**Activity**
Exclude all pictures from your copy of the data below, which should otherwise match exactly.

**Information shown**
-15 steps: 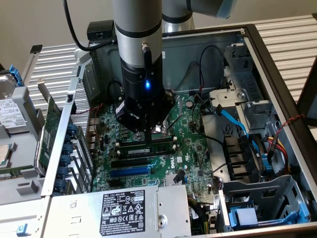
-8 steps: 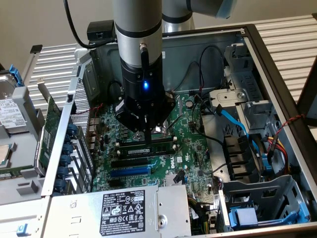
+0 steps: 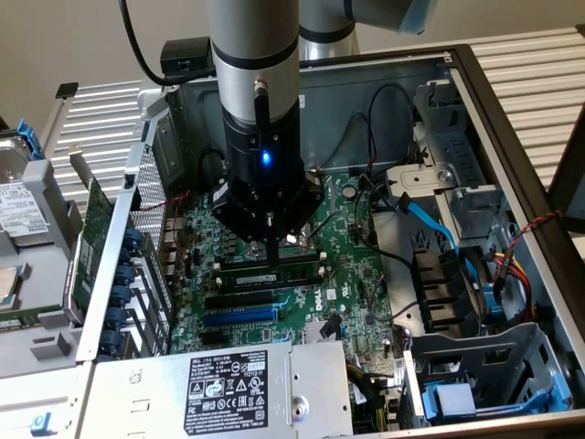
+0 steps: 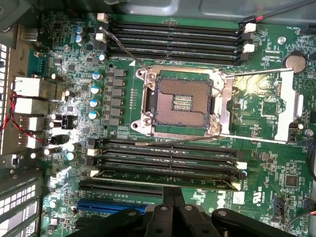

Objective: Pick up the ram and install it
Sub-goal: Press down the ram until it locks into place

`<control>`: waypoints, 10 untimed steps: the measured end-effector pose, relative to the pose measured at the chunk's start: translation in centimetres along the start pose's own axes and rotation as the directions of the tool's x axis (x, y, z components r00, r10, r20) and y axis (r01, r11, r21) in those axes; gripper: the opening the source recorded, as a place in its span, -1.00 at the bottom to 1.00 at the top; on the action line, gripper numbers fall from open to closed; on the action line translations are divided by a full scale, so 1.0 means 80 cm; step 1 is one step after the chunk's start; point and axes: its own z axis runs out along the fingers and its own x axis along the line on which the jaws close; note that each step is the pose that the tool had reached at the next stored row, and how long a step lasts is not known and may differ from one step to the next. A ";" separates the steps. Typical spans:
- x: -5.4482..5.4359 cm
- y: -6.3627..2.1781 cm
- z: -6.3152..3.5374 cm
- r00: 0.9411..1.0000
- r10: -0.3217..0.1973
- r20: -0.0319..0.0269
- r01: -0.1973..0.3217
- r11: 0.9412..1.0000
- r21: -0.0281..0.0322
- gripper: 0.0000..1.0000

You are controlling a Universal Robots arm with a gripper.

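Looking down into the open grey metal computer case, you have the black gripper lowered over the green motherboard, its fingers pinched together right above the bank of black memory slots with white end clips. The long, narrow green ram stick lies along one of those slots, directly under the fingertips; in the wrist view you can see it as the thin green strip standing in the slot nearest the gripper, with its ends meeting the clips. The fingers appear to be touching or pressing its top edge; you cannot tell from these views whether they pinch it.

By my reading, the pick-up is behind you and the stick is already in its slot, so you are at the seating stage. What remains uncertain is whether it is pushed fully home: the clip at one end looks slightly out of line, so I would judge the latching not confirmed. The bare silver processor socket sits just beside the slots, well clear of the gripper.
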 end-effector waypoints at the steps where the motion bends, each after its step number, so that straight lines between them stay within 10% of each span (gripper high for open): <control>1: 0.000 0.000 0.000 1.000 0.009 0.000 -0.009 1.000 0.000 -0.79; 10: 0.000 0.000 0.000 1.000 0.023 0.000 -0.023 1.000 0.001 -0.79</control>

**Finished exercise**
-15 steps: 
-8 steps: 
+0 steps: 
+0 steps: 

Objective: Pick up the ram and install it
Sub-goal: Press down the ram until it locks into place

`<control>`: waypoints, 10 untimed steps: the measured end-effector pose, relative to the pose measured at the chunk's start: translation in centimetres along the start pose's own axes and rotation as the directions of the tool's x axis (x, y, z components r00, r10, r20) and y axis (r01, r11, r21) in those axes; gripper: the opening the source recorded, as a place in its span, -1.00 at the bottom to 1.00 at the top; on the action line, gripper numbers fall from open to closed; on the action line translations are divided by a full scale, so 1.0 means 80 cm; step 1 is one step after the chunk's start; point and axes: its own z axis runs out along the fingers and its own x axis along the line on which the jaws close; note that each step is the pose that the tool had reached at the next stored row, and how long a step lasts is not known and may differ from one step to the next. A ";" separates the steps. Typical spans:
- x: -5.4482..5.4359 cm
- y: -6.3627..2.1781 cm
- z: -6.3152..3.5374 cm
- r00: 0.9411..1.0000
- r10: -0.3217..0.1973
- r20: -0.0319..0.0269
- r01: -0.1973..0.3217
- r11: 0.9412..1.0000
- r21: -0.0281..0.0322
- gripper: 0.0000..1.0000

You are controlling a Universal Robots arm with a gripper.

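Looking down into the open grey metal computer case, you have the black gripper lowered over the green motherboard, its fingers pinched together right above the bank of black memory slots with white end clips. The long, narrow green ram stick lies along one of those slots, directly under the fingertips; in the wrist view you can see it as the thin green strip standing in the slot nearest the gripper, with its ends meeting the clips. The fingers appear to be touching or pressing its top edge; you cannot tell from these views whether they pinch it.

By my reading, the pick-up is behind you and the stick is already in its slot, so you are at the seating stage. What remains uncertain is whether it is pushed fully home: the clip at one end looks slightly out of line, so I would judge the latching not confirmed. The bare silver processor socket sits just beside the slots, well clear of the gripper.
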 end-effector waypoints at the steps where the motion bends, each after its step number, so that straight lines between them stay within 10% of each span (gripper high for open): <control>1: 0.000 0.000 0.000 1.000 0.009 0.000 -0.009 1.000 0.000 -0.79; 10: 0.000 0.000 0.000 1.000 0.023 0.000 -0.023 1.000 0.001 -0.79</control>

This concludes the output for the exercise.